Task to complete
From the first line to the last, restate the data exactly, leaving out the images.
--------
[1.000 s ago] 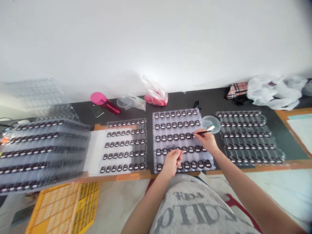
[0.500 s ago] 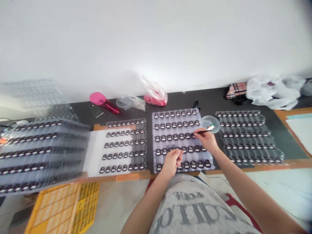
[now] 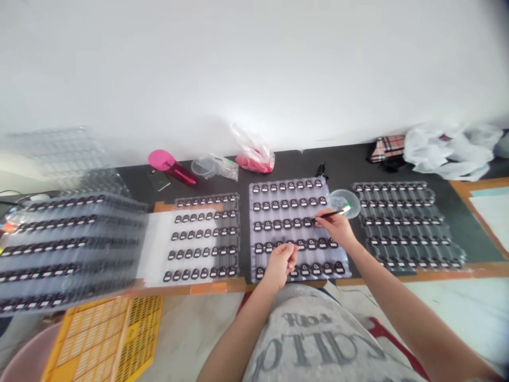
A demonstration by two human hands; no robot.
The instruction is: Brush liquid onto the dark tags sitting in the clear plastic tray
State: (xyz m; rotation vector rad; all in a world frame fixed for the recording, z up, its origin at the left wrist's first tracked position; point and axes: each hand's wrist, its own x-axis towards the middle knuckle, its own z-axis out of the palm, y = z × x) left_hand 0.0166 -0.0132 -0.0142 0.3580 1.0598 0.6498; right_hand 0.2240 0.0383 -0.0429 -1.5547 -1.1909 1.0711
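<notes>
A clear plastic tray (image 3: 274, 195) lies before me, filled with rows of small black parts (image 3: 297, 223) that carry a white label and a ring mark. My right hand (image 3: 338, 229) pinches a thin black pen-like tool (image 3: 328, 214) with a pale, green-marked rear end. The tool's tip is at the right end of the third row, partly hidden by the fingers. Over the fourth row, my left hand (image 3: 280, 262) is closed with its fingers curled together; whatever is in them is hidden. Just right of the tray stands a clear round bowl (image 3: 356, 204) with small pale contents.
Another filled tray (image 3: 401, 212) lies right, one (image 3: 236, 239) left, and stacked trays (image 3: 119, 233) farther left. Behind are a pink bottle (image 3: 163, 161), a phone (image 3: 159, 182), a plastic cup (image 3: 203, 167), a bag with red contents (image 3: 256, 162) and white bags (image 3: 445, 154). Below is a yellow crate (image 3: 91, 339).
The view has shifted very slightly. Both hands and the tool hold nearly the same places over the tray.
</notes>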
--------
Task response
[1.000 s ago] 
[0.500 s ago] 
[now] 
A demonstration by two human hands; no robot.
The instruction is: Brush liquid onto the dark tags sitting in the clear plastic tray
State: (xyz m; rotation vector rad; all in a world frame fixed for the recording, z up, its origin at the left wrist's first tracked position; point and axes: each hand's wrist, its own x-axis towards the middle knuckle, its own z-axis out of the palm, y = z × x) left_hand 0.0166 -0.0132 -0.0142 0.3580 1.0598 0.6498; right_hand 0.2240 0.0383 -0.0429 -1.5547 -1.1909 1.0711
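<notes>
A clear plastic tray (image 3: 274, 195) lies before me, filled with rows of small black parts (image 3: 297, 223) that carry a white label and a ring mark. My right hand (image 3: 338, 229) pinches a thin black pen-like tool (image 3: 328, 214) with a pale, green-marked rear end. The tool's tip is at the right end of the third row, partly hidden by the fingers. Over the fourth row, my left hand (image 3: 280, 262) is closed with its fingers curled together; whatever is in them is hidden. Just right of the tray stands a clear round bowl (image 3: 356, 204) with small pale contents.
Another filled tray (image 3: 401, 212) lies right, one (image 3: 236, 239) left, and stacked trays (image 3: 119, 233) farther left. Behind are a pink bottle (image 3: 163, 161), a phone (image 3: 159, 182), a plastic cup (image 3: 203, 167), a bag with red contents (image 3: 256, 162) and white bags (image 3: 445, 154). Below is a yellow crate (image 3: 91, 339).
The view has shifted very slightly. Both hands and the tool hold nearly the same places over the tray.
</notes>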

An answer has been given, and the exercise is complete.